Keywords: speech processing, deep learning, SpeakerBeam, selective hearing
Humans can listen to the person they want to (i.e., a target speaker) in a noisy environment such as a cocktail party by focusing on clues about that speaker such as her/his voice characteristics and the content of the speech. We call this ability selective hearing. It has been the goal of speech-processing researchers to reproduce a human’s selective hearing ability. When several people speak together, the speech signals of the speakers tend to overlap, creating a speech mixture. It is difficult to distinguish the speech of the target speaker from that of the other speakers in such a mixture since all speech signals share similar characteristics. One conventional approach to address this issue is to use blind source separation (BSS), which separates a speech mixture into the source speech signals of each speaker. Research on BSS has made tremendous progress. However, BSS algorithms usually (1) require knowing or estimating the number of speakers speaking in the speech mixture and (2) introduce an arbitrary permutation between the separated outputs and speakers, i.e., we do not know which output of BSS corresponds to the target speaker. These limitations of BSS can impede the deployment of BSS technologies in certain practical applications.

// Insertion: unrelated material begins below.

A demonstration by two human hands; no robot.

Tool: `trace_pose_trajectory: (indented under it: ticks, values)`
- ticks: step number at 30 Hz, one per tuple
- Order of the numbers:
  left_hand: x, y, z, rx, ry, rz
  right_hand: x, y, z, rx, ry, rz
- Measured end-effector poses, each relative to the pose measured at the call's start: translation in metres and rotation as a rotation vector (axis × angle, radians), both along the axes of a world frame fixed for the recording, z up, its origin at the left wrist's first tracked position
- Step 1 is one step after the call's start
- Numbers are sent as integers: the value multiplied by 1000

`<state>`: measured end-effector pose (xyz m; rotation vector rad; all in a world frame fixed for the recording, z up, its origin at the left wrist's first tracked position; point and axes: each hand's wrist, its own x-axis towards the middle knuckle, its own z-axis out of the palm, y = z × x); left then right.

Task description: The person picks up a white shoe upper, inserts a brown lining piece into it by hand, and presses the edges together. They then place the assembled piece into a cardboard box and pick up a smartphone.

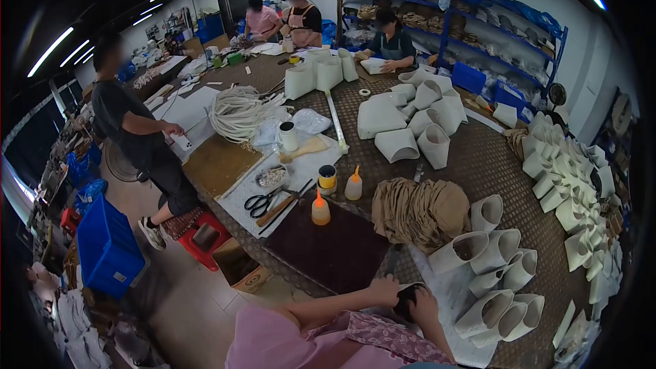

Target-speech extraction is an alternative to BSS that has attracted attention. Instead of separating all speech signals, target-speech extraction focuses on extracting only the speech signal of the target speaker from the mixture. It uses clues about the target speaker to identify and extract that speaker in the mixture [1, 2, 3]. Several speaker clues have been proposed such as an embedding vector that is derived from a pre-recorded enrollment utterance and represents the voice characteristics of the target speaker (audio clue) or video data showing the lip movements of the target speaker (video clue). Using such speaker clues, these speech extraction methods focus on only extracting the target speaker without requiring the number of speakers in the mixtures. The output of the methods corresponds to the target speaker, avoiding any permutation ambiguity. Therefore, target-speech extraction naturally avoids the limitations of BSS.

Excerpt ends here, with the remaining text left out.